# Adaptive PDE discretizations on Cartesian grids
## Volume : Reproducible research
## Part : Eikonal CPU/GPU solvers comparison
## Chapter : Curvature penalized models

In this notebook, we run some TTI models (Tilted Transversely Anisotropic), a kind of Finslerian manifold appearing in seismology, on the CPU and GPU, and check that they produce consistent results.

[**Summary**](Summary.ipynb) of volume Reproducible research, this series of notebooks.

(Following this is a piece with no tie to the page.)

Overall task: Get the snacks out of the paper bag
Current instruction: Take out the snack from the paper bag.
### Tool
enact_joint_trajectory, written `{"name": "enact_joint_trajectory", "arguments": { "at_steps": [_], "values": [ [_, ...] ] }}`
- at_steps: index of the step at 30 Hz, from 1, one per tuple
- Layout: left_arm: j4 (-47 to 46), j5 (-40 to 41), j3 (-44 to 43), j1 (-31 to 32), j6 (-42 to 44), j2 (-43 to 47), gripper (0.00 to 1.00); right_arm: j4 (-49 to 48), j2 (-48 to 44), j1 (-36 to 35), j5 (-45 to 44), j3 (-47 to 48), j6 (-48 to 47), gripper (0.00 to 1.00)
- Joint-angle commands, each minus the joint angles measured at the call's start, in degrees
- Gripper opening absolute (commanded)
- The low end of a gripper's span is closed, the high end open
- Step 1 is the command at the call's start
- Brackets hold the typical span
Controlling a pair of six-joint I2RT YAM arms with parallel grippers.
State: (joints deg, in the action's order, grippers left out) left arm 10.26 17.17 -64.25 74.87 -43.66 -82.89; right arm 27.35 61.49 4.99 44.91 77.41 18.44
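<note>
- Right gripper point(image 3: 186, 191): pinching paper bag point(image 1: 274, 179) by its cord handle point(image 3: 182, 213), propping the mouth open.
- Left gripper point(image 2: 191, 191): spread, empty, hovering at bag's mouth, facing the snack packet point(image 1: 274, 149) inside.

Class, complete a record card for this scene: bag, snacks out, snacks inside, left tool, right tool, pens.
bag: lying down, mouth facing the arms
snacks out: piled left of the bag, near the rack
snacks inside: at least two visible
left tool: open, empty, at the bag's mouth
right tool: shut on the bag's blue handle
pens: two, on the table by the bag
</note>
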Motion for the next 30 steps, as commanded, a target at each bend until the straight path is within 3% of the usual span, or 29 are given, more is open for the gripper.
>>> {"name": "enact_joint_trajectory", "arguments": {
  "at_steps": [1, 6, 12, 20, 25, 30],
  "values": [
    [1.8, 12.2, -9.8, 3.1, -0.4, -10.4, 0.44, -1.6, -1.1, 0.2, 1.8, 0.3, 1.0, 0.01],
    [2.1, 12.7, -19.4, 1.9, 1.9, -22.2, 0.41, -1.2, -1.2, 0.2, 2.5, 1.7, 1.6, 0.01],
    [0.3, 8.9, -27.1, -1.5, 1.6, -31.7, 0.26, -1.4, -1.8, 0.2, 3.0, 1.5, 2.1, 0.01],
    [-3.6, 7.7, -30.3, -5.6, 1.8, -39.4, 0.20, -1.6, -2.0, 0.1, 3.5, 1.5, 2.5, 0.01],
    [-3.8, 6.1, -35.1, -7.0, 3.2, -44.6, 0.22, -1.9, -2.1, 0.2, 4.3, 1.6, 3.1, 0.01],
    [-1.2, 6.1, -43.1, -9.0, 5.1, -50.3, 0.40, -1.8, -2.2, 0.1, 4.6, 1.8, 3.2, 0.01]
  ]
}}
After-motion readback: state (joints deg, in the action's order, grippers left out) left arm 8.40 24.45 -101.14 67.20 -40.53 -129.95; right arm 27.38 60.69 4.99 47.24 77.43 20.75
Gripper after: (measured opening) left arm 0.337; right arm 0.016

[**Main summary**](../Summary.ipynb) of the Adaptive Grid Discretizations 
	book of notebooks, including the other volumes.

# Table of contents
  * [1. Two dimensions](#1.-Two-dimensions)
    * [1.1 Defining a seismic norm, and calling the gpu code](#1.1-Defining-a-seismic-norm,-and-calling-the-gpu-code)
    * [1.2 The Riemannian approximation](#1.2-The-Riemannian-approximation)
    * [1.3 Comparison with the CPU code](#1.3-Comparison-with-the-CPU-code)
  * [2. Three dimensions](#2.-Three-dimensions)



**Acknowledgement.** Some of the experiments presented in these notebooks are part of 
ongoing research with Ludovic Métivier and Da Chen.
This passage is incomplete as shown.